The Democratic Republic of São Tomé and Príncipe is the second smallest African country, but
it is internationally recognized for its remarkable endemic species richness in several flora and fauna
taxa (Jones, 1994). It is incorporated in the global biodiversity hotspot of the “Guinean forests of West
Africa”, and it has been targeted by several ecology and conservation studies (e.g. de Lima et al., 2016).
São Tomé is an 857 km2 oceanic island, located about 255 km west of mainland Africa. The volcanic
origin of the island determines its rugged topography, marked by deep valleys and high ridges, up to
3
2024 meters above sea level (Salgueiro & Carvalho 2001). The high mountains in the centre and south
of the island promote a variety of climates. The south-west is characterized by frequent rains and almost
permanent cloud cover, while the north-east is fairly dry and sunny (Tenreiro, 1961). The island was
almost entirely covered by forests when first discovered by a Portuguese expedition in the late 15th
century. The colonization of the island has largely modified its habitat composition, mostly due to the
conversion of native forest into plantations. Sugar-cane was the first wide-scale plantation in São Tomé,
still in the 16th century.
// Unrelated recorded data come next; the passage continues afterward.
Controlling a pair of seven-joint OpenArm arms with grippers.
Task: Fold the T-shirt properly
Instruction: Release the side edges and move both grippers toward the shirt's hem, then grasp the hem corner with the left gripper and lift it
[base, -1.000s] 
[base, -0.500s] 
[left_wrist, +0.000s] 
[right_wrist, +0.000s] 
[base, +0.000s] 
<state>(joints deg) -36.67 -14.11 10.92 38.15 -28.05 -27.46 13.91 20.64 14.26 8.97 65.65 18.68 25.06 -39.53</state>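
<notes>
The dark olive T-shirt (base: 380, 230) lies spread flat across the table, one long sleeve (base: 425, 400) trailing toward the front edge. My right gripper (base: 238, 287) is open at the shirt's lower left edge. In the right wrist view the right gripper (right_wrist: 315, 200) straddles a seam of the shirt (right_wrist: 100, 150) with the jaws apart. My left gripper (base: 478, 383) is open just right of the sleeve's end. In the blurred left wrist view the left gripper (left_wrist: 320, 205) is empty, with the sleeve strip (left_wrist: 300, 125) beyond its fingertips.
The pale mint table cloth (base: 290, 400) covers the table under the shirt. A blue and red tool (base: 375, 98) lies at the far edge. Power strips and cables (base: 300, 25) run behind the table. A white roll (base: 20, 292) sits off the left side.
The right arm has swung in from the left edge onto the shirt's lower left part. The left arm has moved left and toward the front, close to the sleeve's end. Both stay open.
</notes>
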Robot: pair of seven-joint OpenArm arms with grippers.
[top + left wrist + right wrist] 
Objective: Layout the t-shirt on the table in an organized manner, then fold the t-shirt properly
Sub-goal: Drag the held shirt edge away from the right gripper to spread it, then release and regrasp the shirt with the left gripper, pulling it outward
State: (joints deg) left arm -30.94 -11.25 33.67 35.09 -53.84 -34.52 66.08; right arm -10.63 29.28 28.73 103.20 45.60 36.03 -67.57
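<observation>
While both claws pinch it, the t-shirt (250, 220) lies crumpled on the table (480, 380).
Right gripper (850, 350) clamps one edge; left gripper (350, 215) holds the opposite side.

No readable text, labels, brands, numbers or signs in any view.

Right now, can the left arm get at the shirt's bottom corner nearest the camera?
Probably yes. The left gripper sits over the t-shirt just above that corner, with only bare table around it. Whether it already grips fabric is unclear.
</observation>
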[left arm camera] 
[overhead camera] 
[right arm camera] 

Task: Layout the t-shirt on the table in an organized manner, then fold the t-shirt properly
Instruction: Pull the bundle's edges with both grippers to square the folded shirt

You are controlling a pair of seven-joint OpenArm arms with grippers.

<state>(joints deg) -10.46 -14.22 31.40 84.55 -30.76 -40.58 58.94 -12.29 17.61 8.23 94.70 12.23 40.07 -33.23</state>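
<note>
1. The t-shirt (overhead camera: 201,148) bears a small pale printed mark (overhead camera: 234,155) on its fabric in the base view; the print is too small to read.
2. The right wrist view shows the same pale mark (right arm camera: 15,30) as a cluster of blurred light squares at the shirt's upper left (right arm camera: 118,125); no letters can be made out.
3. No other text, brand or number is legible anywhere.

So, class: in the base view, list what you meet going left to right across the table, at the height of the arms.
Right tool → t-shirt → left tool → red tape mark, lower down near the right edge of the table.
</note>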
Three centuries afterwards, great part of the lowland forests was already replaced
by cocoa and, to a lesser extent, coffee shade plantations (Tenreiro, 1961). Four main land-use types are
currently recognized: native forest, secondary forest, shade plantation and non-forested areas (Jones et
al., 1991). The native forest still covers most of the centre and the southwest of the island. It is
characterized by dense canopy cover and by having few introduced plant species. Native forest is usually
located in steep inaccessible terrains, ranging from sea level to the highest altitudes (Diniz et al., 2002).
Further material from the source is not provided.